= About this exercise =
Once you have read the listing, output it exactly and completely.
─── Source data
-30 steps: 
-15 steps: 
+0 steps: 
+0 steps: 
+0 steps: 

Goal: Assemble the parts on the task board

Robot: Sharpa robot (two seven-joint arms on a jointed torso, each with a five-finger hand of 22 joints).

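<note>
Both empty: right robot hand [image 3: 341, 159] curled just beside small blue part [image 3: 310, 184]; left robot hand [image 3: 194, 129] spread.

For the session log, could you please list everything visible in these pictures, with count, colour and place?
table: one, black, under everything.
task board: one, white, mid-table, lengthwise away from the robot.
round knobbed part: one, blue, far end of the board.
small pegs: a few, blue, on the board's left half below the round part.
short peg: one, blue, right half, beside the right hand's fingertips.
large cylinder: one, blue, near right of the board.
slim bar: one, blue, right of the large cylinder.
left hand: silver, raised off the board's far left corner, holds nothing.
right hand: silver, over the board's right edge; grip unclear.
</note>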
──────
= Solved problem =
-30 steps: 
-15 steps: 
+0 steps: 
+0 steps: 
+0 steps: 

Goal: Assemble the parts on the task board

Robot: Sharpa robot (two seven-joint arms on a jointed torso, each with a five-finger hand of 22 joints).

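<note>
Both empty: right robot hand [image 3: 341, 159] curled just beside small blue part [image 3: 310, 184]; left robot hand [image 3: 194, 129] spread.

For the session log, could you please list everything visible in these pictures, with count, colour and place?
table: one, black, under everything.
task board: one, white, mid-table, lengthwise away from the robot.
round knobbed part: one, blue, far end of the board.
small pegs: a few, blue, on the board's left half below the round part.
short peg: one, blue, right half, beside the right hand's fingertips.
large cylinder: one, blue, near right of the board.
slim bar: one, blue, right of the large cylinder.
left hand: silver, raised off the board's far left corner, holds nothing.
right hand: silver, over the board's right edge; grip unclear.
</note>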

That completes the answer.